GE Spending Spree Continues Last December, when GE Medical Systems (GEMS; Waukesha, WI) announced its intent to buy Instrumentarium (Helsinki, Finland) for $2.33 billion, the deal was described as the company's largest acquisition ever—far eclipsing the $810 million purchase of Marquette Medical Systems in 1998. This October, on the day after that transaction closed, GEMS announced its intent to purchase Amersham plc (London) for an amount more than four times greater than the Instrumentarium deal—$9.5 billion.
Instrumentarium: Significant to Growth. Commenting on the acquisition of Instrumentarium, a leading supplier of anesthesia and critical care systems, Joseph M. Hogan, president and CEO of GEMS, said, "Instrumentarium is a leading innovator in the area of healthcare technology, with a strong focus in the perioperative area. The combination of Instrumentarium and GE positions us to support our healthcare customers with a complementary range of anesthesia monitoring and delivery, critical care, infant care, and diagnostic imaging solutions to help ensure the highest quality of patient care."
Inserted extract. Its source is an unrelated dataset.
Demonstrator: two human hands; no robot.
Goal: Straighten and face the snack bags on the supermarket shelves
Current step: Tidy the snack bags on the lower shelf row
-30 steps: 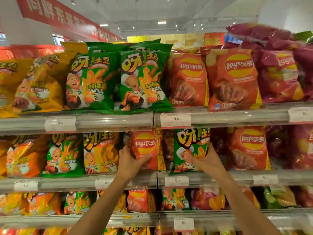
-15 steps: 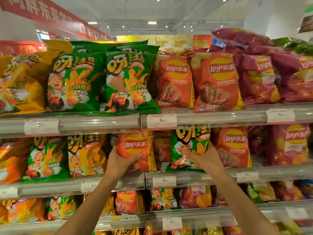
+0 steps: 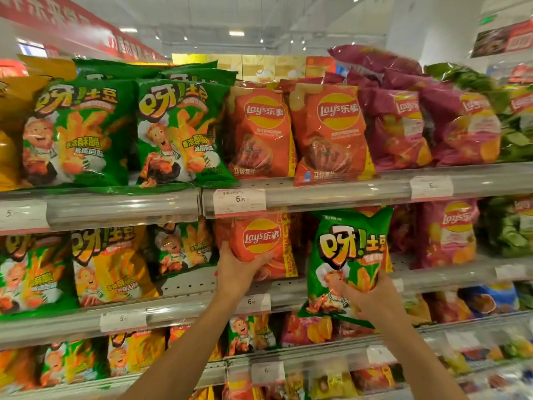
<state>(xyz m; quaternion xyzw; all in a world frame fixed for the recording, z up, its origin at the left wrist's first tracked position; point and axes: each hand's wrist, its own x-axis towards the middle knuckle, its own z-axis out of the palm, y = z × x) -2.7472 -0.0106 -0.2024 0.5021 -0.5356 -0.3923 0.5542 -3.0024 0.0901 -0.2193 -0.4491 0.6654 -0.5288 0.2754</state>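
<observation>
The fries bag (image 3: pixel 347 261) hangs before the middle shelf (image 3: pixel 178 308), right of the Lay's bag (image 3: pixel 259 241).

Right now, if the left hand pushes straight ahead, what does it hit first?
The left hand already grips the orange Lay's bag, so that bag goes first. Pushed on, it probably meets the orange bags behind it on the middle shelf; depth is unclear.
</observation>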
Dow Wilson, president and CEO of the GEMS information technologies business described the acquisition as "significant" to the company's growth. "This is an extremely important business for GE, and we plan to grow Instrumentarium even further by investing in new technologies to improve clinical workflow, physician confidence, and patient outcomes. We now have a terrific opportunity to create a new and better kind of healthcare for clinicians and their patients." As part of the reorganization following the acquisition, Olli Riikkala, president and CEO of Instrumentarium, has been named CEO of GEMS's European operations as well as executive vice president with the company's healthcare information technologies unit. Riikkala sees the move as "greatly benefiting our customers and employees—particularly in regard to GE's strengths in research and development." GEMS's European operations will now be headquartered in Helsinki.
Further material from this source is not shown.